• Your instructions:
The required result is one figure, the count of lines below with the string "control" in them.

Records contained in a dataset
* * * *

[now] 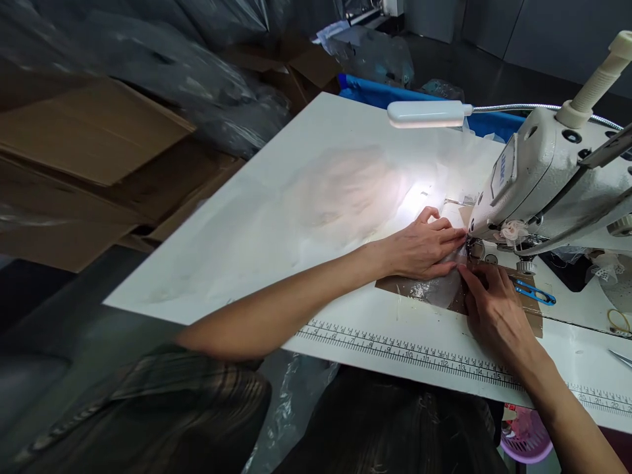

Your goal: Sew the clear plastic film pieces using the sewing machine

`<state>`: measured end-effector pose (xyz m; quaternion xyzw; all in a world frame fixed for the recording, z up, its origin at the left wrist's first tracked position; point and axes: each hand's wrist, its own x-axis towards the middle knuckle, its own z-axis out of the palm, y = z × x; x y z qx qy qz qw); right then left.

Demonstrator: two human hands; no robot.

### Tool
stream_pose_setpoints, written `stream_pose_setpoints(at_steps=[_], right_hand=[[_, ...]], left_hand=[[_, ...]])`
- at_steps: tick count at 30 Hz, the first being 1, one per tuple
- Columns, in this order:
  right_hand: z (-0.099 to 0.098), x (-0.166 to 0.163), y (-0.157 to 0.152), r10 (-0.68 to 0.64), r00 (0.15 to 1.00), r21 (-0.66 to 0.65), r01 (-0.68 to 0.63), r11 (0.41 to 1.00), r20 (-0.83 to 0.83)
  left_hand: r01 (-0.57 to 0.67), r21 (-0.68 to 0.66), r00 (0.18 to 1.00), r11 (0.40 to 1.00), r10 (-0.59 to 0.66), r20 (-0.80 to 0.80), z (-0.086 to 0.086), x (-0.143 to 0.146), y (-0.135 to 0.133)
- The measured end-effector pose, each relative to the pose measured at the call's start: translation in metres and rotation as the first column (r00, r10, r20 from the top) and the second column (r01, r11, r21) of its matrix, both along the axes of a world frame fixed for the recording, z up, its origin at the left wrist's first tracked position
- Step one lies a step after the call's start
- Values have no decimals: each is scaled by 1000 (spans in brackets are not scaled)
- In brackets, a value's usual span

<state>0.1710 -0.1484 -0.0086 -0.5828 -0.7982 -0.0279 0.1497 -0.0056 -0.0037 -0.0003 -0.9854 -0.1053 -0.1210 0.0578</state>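
A white sewing machine (548,178) stands at the right of a white table (257,243). Thin sheer white fabric (345,191) lies spread over the table and runs under the machine's needle area (471,247). My left hand (424,249) lies flat on the fabric just left of the needle, fingers stretched toward it. My right hand (491,309) rests in front of the needle, fingers pressed down on the fabric's edge over a brown taped patch (530,313).
Blue thread snips (536,293) lie beside the right hand. A white lamp (427,113) on a flexible neck lights the work. A printed ruler (419,355) runs along the table's front edge. Cardboard boxes (89,164) and plastic bags lie left; a pink basket (528,438) sits below.
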Motion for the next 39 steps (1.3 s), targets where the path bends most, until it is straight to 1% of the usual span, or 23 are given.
stream_pose_setpoints(at_steps=[6, 16, 26, 34, 39], right_hand=[[1, 0, 0, 8, 1000, -4, -8, 1000, 4], [-2, 1, 0, -11, 1000, -15, 11, 1000, -28], [0, 0, 0, 4, 998, 16, -3, 1000, -57], [-1, 1, 0, -3, 997, 6, 4, 1000, -74], [-1, 2, 0, -1, 996, 0, 1, 1000, -85]], left_hand=[[19, 11, 999, 1000, -20, 47, -2, -2, 0], [-5, -78, 1000, 997, 5, 10, -1, -2, -2], [-25, -127, 1000, 992, 23, -13, 1, -2, -3], [-22, -121, 1000, 992, 23, 3, -2, -2, -3], [-25, -142, 1000, 989, 26, 9, -1, -2, -3]])
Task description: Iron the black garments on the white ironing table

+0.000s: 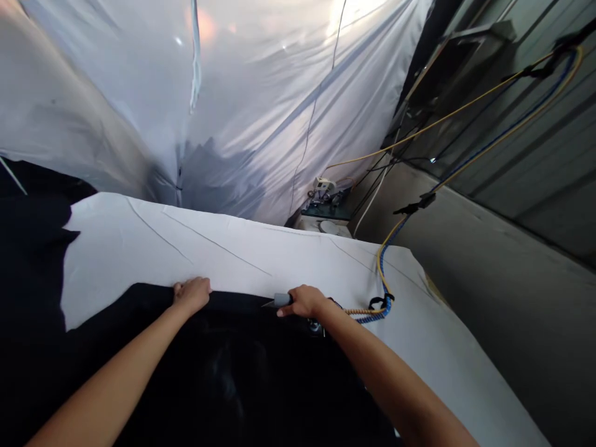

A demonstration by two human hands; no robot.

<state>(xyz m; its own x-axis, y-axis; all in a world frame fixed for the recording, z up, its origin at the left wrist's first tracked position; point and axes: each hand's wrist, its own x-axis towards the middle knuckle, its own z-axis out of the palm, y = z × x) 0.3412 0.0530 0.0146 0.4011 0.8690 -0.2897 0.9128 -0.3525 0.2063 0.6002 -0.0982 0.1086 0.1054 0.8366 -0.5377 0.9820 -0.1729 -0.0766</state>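
Observation:
My right hand is wrapped round a grey-bodied hand tool with a thin pointed tip facing left. That tip lies over the black sheet, close to its far edge. Coiled orange and blue hoses lead from beside this hand to the right. Further left, my left hand is closed at the same black edge, its fingers curled and partly hidden. Beyond both hands spreads a white surface with several thin lines or creases across it.
Dark material with a ragged edge lies at the left. White sheeting hangs behind the work surface. Yellow and blue hoses loop down from the upper right. A small white machine stands at the back, near a grey wall.

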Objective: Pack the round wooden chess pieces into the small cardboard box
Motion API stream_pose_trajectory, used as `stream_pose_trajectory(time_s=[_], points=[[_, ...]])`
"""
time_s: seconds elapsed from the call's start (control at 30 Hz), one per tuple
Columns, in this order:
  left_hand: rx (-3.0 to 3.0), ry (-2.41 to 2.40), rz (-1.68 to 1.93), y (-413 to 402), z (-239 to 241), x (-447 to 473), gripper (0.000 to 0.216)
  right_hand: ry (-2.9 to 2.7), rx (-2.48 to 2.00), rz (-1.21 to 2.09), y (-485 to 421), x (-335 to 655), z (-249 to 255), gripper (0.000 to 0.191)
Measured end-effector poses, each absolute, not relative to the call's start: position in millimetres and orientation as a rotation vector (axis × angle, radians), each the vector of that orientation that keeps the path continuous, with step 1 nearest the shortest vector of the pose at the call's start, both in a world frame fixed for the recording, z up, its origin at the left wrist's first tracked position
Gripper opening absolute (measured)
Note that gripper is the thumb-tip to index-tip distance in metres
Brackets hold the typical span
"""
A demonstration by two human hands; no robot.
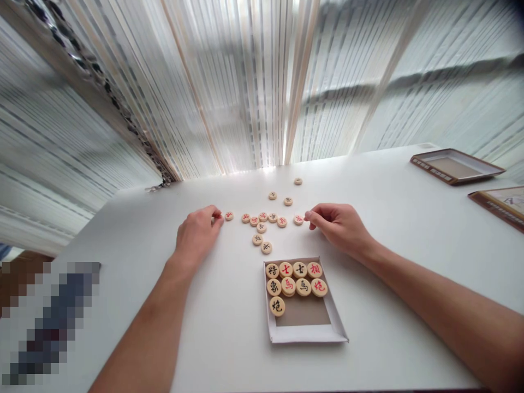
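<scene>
My left hand [199,230] rests on the white table with its fingers curled together. Just beyond its fingertips lies a red-marked Chinese chess piece [229,216]. On the other side, the bent fingers and thumb of my right hand [338,225] come together beside another red-marked piece [298,220], at or very near its edge. Between the hands runs a loose row of red- and black-marked pieces [263,217]. Closer to me, a shallow white box tray [339,319] holds rows of pieces, some apparently stacked; a black-marked piece [277,306] sits alone in its third row.
Three black-marked pieces [288,201] lie farther back, and others [266,248] sit just beyond the tray. An open brown-edged box part [452,177] and a printed lid [505,204] lie at the right. Vertical blinds [245,82] hang behind the white table [229,327].
</scene>
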State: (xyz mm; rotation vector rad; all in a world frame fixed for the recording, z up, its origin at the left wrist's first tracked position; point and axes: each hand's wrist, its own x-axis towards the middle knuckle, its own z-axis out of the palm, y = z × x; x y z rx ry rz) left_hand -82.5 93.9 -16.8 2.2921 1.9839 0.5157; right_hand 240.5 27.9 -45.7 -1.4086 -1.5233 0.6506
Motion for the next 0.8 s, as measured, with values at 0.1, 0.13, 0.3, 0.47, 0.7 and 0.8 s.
stream_pose_trajectory(time_s=[0.1,0.13,0.3,0.47,0.7,0.8], points=[[2.209,1.893,0.637,93,-16,-84,0.035,-1.528,-1.407,0.649,28,241,-44,0.041],[2.166,1.874,0.675,92,-16,-84,0.033,-1.530,-1.406,0.648,28,241,-44,0.042],[1.875,1.712,0.836,85,-18,-73,0.023,-1.531,-1.397,0.647,28,241,-43,0.040],[1.625,1.343,0.898,59,-18,-39,0.044,-1.530,-1.372,0.665,25,237,-43,0.039],[1.126,1.005,0.972,24,-12,-10,0.026,-1.636,-1.258,0.763,7,220,-34,0.038],[1.026,0.963,0.928,18,-9,-6,0.026,-1.749,-1.168,0.793,-3,213,-29,0.031]])
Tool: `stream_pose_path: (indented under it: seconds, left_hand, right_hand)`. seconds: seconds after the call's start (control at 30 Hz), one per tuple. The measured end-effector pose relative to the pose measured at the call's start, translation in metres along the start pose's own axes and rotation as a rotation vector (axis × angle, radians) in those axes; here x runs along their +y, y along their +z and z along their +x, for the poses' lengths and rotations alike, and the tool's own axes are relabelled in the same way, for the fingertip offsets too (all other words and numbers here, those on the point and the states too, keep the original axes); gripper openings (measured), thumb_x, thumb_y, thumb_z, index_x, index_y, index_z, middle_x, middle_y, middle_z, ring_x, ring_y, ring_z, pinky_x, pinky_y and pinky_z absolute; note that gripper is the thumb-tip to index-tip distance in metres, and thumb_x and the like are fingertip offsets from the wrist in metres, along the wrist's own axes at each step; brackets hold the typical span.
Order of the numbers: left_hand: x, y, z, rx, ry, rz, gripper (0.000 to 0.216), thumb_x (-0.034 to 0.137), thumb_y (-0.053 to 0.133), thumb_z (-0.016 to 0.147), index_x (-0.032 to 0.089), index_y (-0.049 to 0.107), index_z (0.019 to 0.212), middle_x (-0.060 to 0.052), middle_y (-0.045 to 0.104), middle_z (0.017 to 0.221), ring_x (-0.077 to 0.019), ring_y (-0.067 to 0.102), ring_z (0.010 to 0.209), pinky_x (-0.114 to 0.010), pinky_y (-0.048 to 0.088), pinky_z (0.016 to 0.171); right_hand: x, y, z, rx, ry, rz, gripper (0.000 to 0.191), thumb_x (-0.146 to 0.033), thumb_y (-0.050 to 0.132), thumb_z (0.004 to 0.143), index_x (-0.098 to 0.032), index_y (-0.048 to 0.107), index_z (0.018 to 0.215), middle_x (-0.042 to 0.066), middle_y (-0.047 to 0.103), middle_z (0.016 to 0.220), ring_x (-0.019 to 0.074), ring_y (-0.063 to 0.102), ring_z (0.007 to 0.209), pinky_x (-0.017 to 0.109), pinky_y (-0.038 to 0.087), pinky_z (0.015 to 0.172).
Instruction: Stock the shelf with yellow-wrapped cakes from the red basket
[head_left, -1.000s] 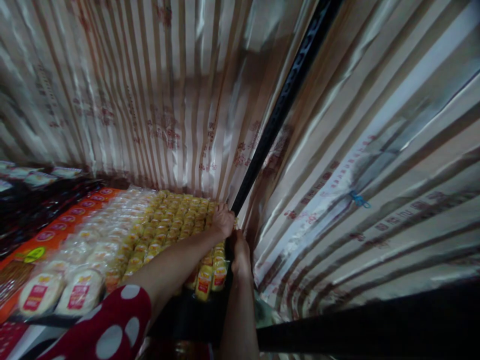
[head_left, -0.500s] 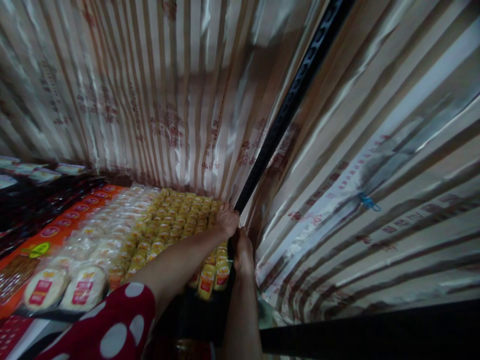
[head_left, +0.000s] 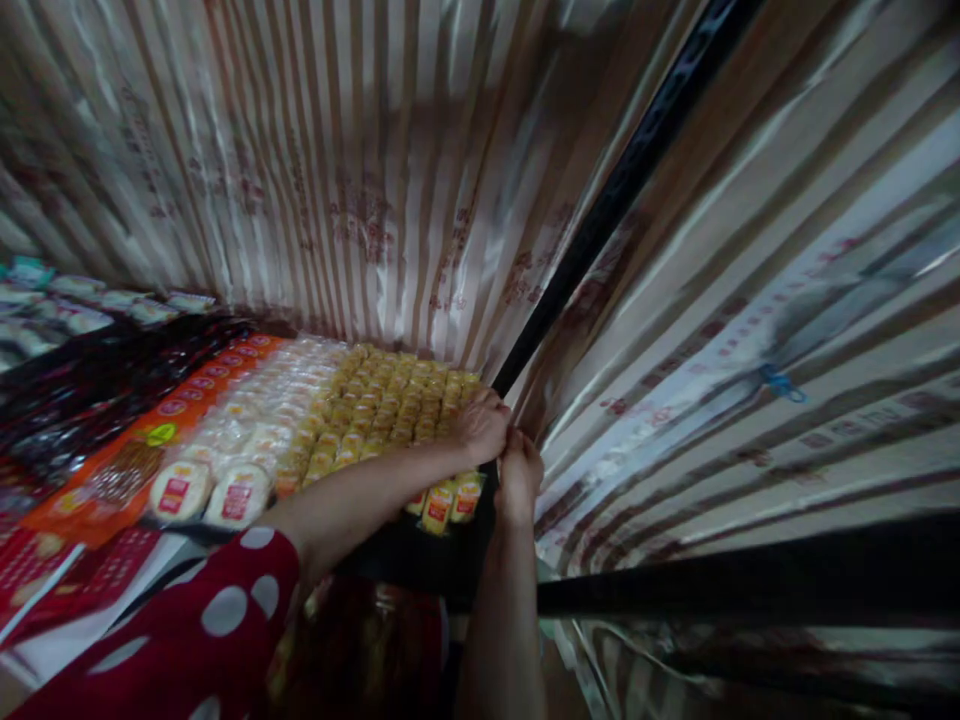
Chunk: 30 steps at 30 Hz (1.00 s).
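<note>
My left hand (head_left: 484, 428) reaches across the yellow-wrapped packets (head_left: 375, 420), its fingers curled at the foot of a dark slotted post (head_left: 574, 265). Close beside it, my right hand (head_left: 520, 468) is closed, with the fingertips of both hands meeting. Whatever lies between the fingers is too small and dim to make out. Behind the hands hangs a striped plastic sheet (head_left: 405, 200) with reddish print, gathered around the post. Several yellow packets stand at the front end of the rows, under my left forearm.
Round white packaged cakes (head_left: 238, 495) lie left of the yellow packets, beside an orange package (head_left: 127, 465) and dark glossy packs (head_left: 97, 390). A dark horizontal bar (head_left: 750, 575) runs along the right. A blue tie (head_left: 781, 384) is knotted on the right-hand sheet.
The view has shifted, so the goods and post appear farther right and the goods higher. Both hands stay together at the post's foot, their fingers closed closer together.
</note>
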<state>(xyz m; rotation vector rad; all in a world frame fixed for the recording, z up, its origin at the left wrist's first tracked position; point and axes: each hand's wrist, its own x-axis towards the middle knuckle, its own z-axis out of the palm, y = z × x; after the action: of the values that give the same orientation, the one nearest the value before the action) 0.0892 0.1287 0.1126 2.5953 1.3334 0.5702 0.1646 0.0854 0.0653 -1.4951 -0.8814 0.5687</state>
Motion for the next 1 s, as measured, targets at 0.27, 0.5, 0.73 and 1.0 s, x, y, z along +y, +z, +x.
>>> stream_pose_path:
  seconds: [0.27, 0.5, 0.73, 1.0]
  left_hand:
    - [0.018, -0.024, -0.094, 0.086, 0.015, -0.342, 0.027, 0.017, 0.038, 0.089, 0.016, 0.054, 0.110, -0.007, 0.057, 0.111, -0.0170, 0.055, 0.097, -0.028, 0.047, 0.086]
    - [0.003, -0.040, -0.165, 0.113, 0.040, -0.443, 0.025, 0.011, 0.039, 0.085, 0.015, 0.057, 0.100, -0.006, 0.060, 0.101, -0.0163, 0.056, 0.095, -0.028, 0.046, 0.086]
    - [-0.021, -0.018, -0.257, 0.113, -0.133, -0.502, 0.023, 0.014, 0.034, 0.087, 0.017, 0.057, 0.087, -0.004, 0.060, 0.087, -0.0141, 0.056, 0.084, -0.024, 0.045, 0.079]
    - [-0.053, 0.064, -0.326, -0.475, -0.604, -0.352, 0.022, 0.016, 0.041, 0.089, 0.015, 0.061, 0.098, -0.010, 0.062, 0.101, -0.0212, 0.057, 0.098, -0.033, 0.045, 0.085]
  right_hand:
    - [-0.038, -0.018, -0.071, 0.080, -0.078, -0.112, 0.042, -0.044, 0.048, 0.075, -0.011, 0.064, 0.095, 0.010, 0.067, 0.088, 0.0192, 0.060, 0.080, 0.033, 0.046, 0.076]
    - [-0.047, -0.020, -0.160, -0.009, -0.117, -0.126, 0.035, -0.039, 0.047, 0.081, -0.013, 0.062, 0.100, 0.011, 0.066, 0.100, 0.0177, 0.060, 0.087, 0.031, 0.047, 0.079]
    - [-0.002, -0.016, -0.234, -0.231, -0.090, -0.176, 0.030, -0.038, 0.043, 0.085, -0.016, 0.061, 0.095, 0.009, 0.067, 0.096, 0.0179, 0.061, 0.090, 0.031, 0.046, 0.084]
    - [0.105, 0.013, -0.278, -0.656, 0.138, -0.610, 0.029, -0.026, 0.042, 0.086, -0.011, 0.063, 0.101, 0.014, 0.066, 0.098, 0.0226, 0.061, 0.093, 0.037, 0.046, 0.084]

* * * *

• Expected answer:
2